Print nothing but the lines from the start of the listing below through the line that contains "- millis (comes". Do not include the pictures.
**** Given information ****
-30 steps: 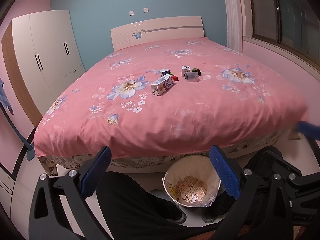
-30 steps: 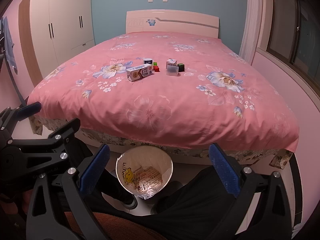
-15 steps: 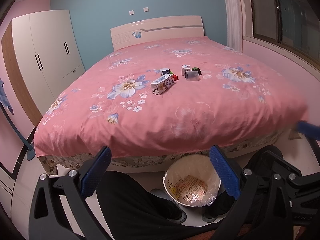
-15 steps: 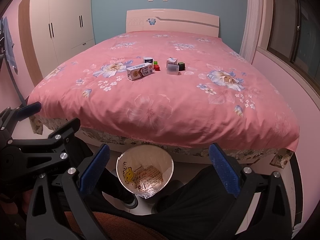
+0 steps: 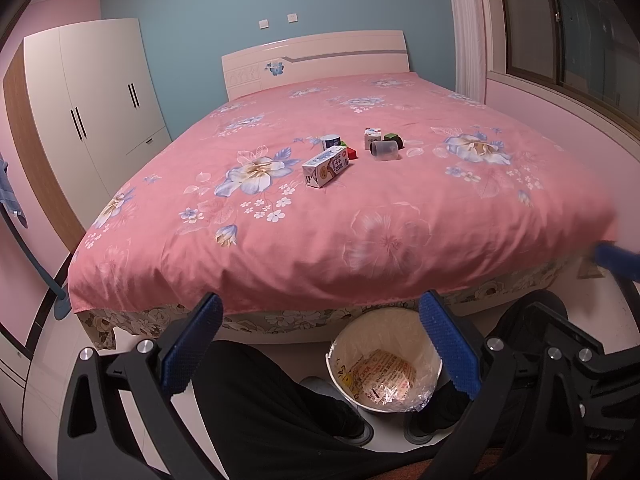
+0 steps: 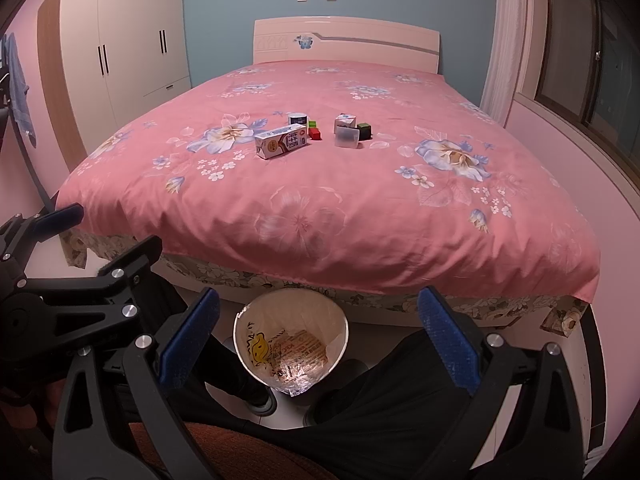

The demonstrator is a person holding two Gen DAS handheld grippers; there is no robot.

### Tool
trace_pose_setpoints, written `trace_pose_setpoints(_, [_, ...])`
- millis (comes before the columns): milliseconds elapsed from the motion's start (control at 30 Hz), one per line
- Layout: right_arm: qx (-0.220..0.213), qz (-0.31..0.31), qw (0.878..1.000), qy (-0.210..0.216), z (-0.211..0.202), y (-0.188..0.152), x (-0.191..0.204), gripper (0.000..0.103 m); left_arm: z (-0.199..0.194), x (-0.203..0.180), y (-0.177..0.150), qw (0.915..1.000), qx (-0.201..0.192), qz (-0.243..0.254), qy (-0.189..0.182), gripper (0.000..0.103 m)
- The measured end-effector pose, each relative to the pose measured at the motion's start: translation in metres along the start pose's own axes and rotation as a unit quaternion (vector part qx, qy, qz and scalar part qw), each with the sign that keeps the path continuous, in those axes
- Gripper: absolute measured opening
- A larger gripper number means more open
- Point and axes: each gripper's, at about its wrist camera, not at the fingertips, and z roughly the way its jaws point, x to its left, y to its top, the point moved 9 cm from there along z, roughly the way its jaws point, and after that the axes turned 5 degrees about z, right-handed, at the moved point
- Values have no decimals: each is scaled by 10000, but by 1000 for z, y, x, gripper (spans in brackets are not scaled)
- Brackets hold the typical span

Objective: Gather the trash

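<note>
Two empty grippers, left gripper (image 5: pixel 320 344) and right gripper (image 6: pixel 318 340), gape apart at frame bottom; reaching for the mid-frame milk carton (image 5: pixel 326 166) risks toppling the wastebasket (image 5: pixel 384 360) underneath.

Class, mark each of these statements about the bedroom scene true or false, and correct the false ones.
1. The milk carton lies on its side on the pink bedspread. True.
2. The left tool is shut on a cube. False: both the left tool and the right tool are open and hold nothing.
3. The trash bin stands on the floor at the foot of the bed. True.
4. The bin holds no trash. False: a crumpled wrapper lies inside.
5. The red cube sits inside the bin. False: it rests on the bedspread beside the carton.
</note>
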Motion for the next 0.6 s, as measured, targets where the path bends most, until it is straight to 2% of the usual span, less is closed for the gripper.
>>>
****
▸ **Completed exercise**
-30 steps: 
-30 steps: 
-15 steps: 
-15 steps: 
+0 steps: 
+0 steps: 

The demonstrator is a person holding two Gen DAS handheld grippers; there is no robot.

### Tool
trace_pose_setpoints, written `trace_pose_setpoints(_, [_, ...])`
- millis (comes before the columns): milliseconds elapsed from the motion's start (control at 30 Hz), one per line

The complete output has now been given.